The introduction of HMS Warrior in 1860, and the later use of ironclads in the US Civil War, put armor firmly on top. But it did not last long.
Three technological innovations made guns much more effective over the span of a couple decades. First, reliable explosive filled shell became available. Now instead of just punching a small hole in the ship, it would explode inside the ship doing horrendous damage.
Rifling became more common, spinning the projectile to make it more accurate at longer ranges.
And breech-loading meant the guns could be loaded much faster.
Guns quickly became more accurate, more powerful, and faster firing. Smaller ships with less guns could do more damage at longer range than a larger age-of-sail ship.

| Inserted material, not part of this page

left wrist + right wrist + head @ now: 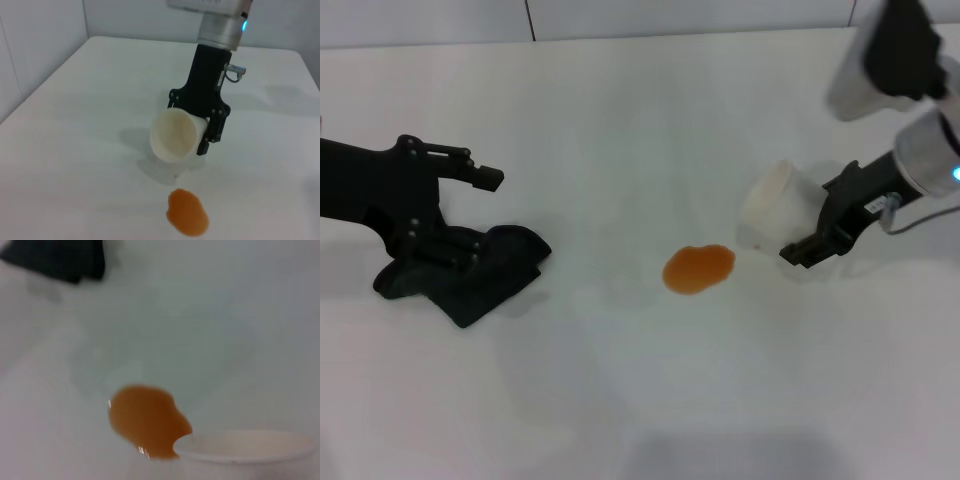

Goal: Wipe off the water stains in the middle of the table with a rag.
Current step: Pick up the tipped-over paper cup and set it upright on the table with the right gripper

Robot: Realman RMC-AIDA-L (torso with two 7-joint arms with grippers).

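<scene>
Rag [470, 275] under my left gripper [455, 215], fingers spread over it, stain [698, 269] off toward right gripper [820, 235] clamping cup [775, 205].

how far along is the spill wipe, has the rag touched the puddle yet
Not yet. Done: nothing wiped; the water stains sit whole and glossy on the table. In hand: the left gripper is at the rag, off to the robot's left of the puddle. The right gripper holds a tilted white cup beside the puddle. Left: carry the rag over and wipe.
</scene>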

The other major innovation in sinking ships is the motor torpedo introduced in the late 1800s to the outsized terror of navies. Prior to the motor torpedo, a "torpedo" was any underwater mine. The famous "Damn the torpedoes!" is Admiral Farragut ordering his fleet into a minefield.
A mine was a weapon which could invisibly hit a ship below the waterline, probably unarmored, with a 100 pounds of explosive. Mines were terrifying to warship captains, but you had to run over them. The torpedo is a mine which came to you! What worth was your huge, expensive battleship if a flock of torpedo boats could sink them? (The "torpedo boat destroyer" was invented to deal with them becoming the modern "destroyer").

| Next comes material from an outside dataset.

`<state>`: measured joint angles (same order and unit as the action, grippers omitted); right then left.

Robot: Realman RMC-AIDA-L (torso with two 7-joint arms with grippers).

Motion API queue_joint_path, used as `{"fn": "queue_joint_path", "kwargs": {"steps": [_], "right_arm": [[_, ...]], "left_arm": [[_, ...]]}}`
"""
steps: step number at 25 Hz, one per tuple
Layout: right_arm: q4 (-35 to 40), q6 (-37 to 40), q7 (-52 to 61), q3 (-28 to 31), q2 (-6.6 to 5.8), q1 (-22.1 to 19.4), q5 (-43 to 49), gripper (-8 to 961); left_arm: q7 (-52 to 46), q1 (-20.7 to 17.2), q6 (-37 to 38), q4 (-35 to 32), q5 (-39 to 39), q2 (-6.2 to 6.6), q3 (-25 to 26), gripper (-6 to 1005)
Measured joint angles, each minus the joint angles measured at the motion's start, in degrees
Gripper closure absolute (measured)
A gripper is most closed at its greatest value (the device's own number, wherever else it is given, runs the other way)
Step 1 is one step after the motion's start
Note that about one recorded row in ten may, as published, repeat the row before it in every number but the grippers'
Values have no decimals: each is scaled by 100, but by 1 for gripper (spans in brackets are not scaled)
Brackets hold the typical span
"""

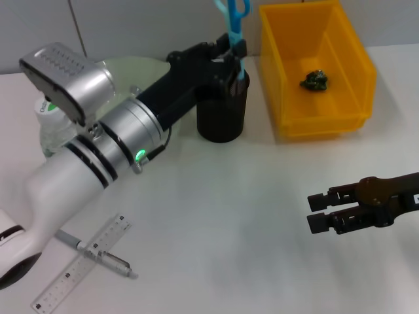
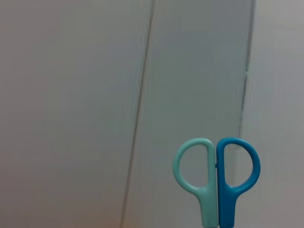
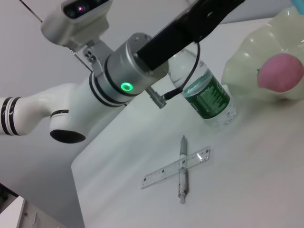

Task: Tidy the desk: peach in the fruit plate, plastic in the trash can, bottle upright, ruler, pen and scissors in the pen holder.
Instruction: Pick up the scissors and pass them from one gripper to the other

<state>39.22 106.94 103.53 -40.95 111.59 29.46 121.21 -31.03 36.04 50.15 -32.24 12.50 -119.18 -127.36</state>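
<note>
Blue scissors (image 1: 233,26) stand blades-down in the black pen holder (image 1: 222,121), handles (image 2: 210,199) up. My left gripper (image 1: 236,50) is shut on their shank just above the holder's rim. An upright clear bottle (image 1: 51,124) with a green label (image 3: 209,97) stands behind my left arm. The pink peach (image 3: 282,71) lies in the pale green fruit plate (image 3: 251,52). A grey pen (image 1: 98,254) lies across the clear ruler (image 1: 72,280) at the table's near left. Dark green plastic (image 1: 315,81) sits in the yellow trash can (image 1: 353,59). My right gripper (image 1: 319,211) hovers open at the near right.
The fruit plate (image 1: 141,69) shows behind my left arm, left of the pen holder. The trash can stands just right of the holder. My left forearm (image 1: 98,150) spans the table from near left to the holder.
</note>
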Motion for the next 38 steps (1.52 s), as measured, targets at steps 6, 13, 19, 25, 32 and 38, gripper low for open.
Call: {"fn": "queue_joint_path", "kwargs": {"steps": [6,13,19,25,32,38], "right_arm": [[4,0,0,-6,7,19,14,187],[-3,1,0,-10,22,51,17,187],[2,15,0,-32,45,68,17,188],[3,5,0,-124,60,127,17,188],[-3,-48,1,-152,77,224,17,188],[3,-61,-8,-179,122,231,17,189]], "left_arm": [[243,240,-635,-43,419,0,-123,724],[316,358,-907,-36,501,0,-108,721],[658,376,-970,-35,769,-1,-140,719],[695,367,-973,-17,798,0,-149,717],[697,332,-968,-10,804,0,-149,715],[653,312,-939,-5,815,-1,-138,713]]}}
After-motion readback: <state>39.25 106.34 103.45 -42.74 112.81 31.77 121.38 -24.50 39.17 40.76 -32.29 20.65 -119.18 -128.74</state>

It turns out hitting a maneuvering warship with torpedoes was much trickier than anyone thought, but they were very useful for a coup de grΓ’ce. Rather than having to board a ship to definitively end a battle, one could send a torpedo to finish them off.
One of the motivating factors for sailors in some navies, particularly the British navy, was prize money; money paid to the captain and the crew for capturing ships. Basically state sponsored piracy. Money would be paid directly to the captain and the crew for captured ships. A captain would be highly motivated by prize money to seek boarding action rather than sink enemy vessels. And the crew would go along with it knowing they're to receive a substantial bonus.
As mentioned earlier, age of sail ships were fundamentally the same. There wasn't all that much difference between a fast merchant ship and a warship, nor between ships of different nations. A captured ship could be crewed, repaired, and sailed to port without much difficulty. Warships were often put back into action, and merchant ships used as small warships. At the height of the Royal Navy's dominance during the Napoleonic Wars the British captured and used so many French vessels is seemed like France was their supplementary shipyard.
While merchant ships of different nations remained largely the same, warship technology diverged, differentiated, and got more complex. Turbines replaced triple-expansion engines. More and more specialized electrical equipment was installed. Guns and ammunition differentiated between nations. And one needed spare parts and expertise to maintain it all. A captured warship became less useful as a warship and more for its intelligence value.
The final nail, in my opinion, is how fast an enemy could respond to a distress signal. Prior to radio, it would take days or weeks before a battle was reported, and more days and weeks to respond with a warship. This allowed warships to hang around after a battle repairing captured vessels and limping home with them.
In 20th century warfare, with radio and vessels capable of cruising at 20+ knots, the prospect of sitting stopped after a battle restoring a captured vessel was a nightmare. Aircraft and submarines made it worse, at any moment an attack could come out of the sky or from under the sea. The captured vessel was not worth the risk. It might be hastily stripped of its intelligence, and whatever else the crew could grab, and then sunk by torpedo, or more economically, an explosive charge left by the boarding crew.